What are safe and healthy treats for my pet?

Dogs getting a treat

How many treats are ok?

Too many treats (more than 10% of your pet’s daily caloric intake) can add lots of unnecessary kcals (which means kilocalories – the same as Calories on a human nutrition label), nutritionally unbalance the diet, and could be harmful if your pet has a medical condition. Rawhides, though popular, are about 100 kcal per palm-sized piece and some chew bones can be over 1,000 kcal! Considering your average Labrador retriever only needs 1,000 kcal per day, these treats can quickly add up and unbalance the diet. Even those tiny cat treats can end up being a large portion of kcal for a small cat.  (LINK to post under pet nutrition basics – kcal needs). While some treats are ok, you don’t want too many kcal coming from treats, which are not intended to be nutritionally balanced.

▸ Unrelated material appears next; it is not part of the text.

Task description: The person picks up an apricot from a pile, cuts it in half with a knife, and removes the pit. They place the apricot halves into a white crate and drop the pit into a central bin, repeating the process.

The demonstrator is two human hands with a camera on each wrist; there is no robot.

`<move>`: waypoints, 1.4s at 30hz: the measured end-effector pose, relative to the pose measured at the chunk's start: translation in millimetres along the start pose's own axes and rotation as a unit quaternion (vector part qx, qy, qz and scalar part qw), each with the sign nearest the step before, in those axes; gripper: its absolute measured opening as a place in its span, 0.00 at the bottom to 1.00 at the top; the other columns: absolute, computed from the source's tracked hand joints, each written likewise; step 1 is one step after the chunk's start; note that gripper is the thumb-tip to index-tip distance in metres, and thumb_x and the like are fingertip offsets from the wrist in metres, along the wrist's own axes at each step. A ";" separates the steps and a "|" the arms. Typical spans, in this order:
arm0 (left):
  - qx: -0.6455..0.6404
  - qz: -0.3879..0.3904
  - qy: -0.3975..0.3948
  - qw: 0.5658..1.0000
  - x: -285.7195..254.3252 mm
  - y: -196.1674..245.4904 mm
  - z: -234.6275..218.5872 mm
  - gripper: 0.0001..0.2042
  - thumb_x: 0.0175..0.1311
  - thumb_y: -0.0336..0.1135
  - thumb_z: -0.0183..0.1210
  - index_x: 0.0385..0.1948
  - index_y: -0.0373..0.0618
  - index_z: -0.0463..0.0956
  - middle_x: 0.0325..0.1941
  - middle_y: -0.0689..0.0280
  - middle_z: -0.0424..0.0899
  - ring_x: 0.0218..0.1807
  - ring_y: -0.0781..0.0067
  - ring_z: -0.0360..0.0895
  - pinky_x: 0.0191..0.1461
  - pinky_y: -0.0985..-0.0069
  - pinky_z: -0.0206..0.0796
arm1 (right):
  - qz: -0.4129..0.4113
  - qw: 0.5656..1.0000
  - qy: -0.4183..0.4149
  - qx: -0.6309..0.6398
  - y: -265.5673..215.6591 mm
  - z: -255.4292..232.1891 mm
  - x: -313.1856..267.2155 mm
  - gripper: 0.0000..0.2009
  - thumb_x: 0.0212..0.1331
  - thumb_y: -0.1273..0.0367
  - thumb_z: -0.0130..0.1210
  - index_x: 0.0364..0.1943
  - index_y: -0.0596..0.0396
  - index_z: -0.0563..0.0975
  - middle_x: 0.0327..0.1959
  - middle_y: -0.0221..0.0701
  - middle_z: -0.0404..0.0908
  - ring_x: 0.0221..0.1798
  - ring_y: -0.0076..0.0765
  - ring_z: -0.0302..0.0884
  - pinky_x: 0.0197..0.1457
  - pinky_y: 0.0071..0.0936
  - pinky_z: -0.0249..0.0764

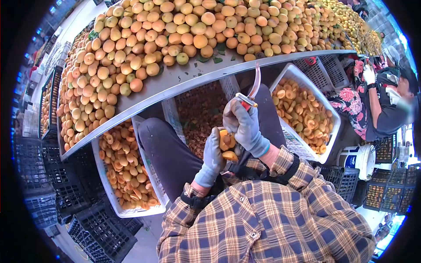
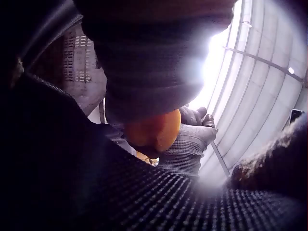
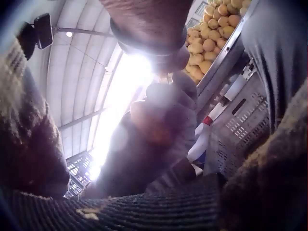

Check the label of your commercial treat for kcal amounts, but if it doesn’t have kcal on the label, then you will need to call the company or check out their website. We don’t recommend feeding any treats from companies that can’t (or won’t) tell you the nutrition information for their products.

What treats are harmful for my pet?

Bones and rawhides can cause stomach upset or obstruction. Recently, a study by our own Dr. Lisa Freeman found that bully sticks (bull penis) contained many more kcal than people think and contained potentially harmful bacteria. Other treats that may be healthy for humans can be toxic and cause disease in pets. For example, garlic and onions can cause blood problems, grapes can cause kidney disease, and chocolate can even be fatal! You can check out the ASPCA website for a list of all the toxic foods you should never feed your pet (http://www.aspca.org).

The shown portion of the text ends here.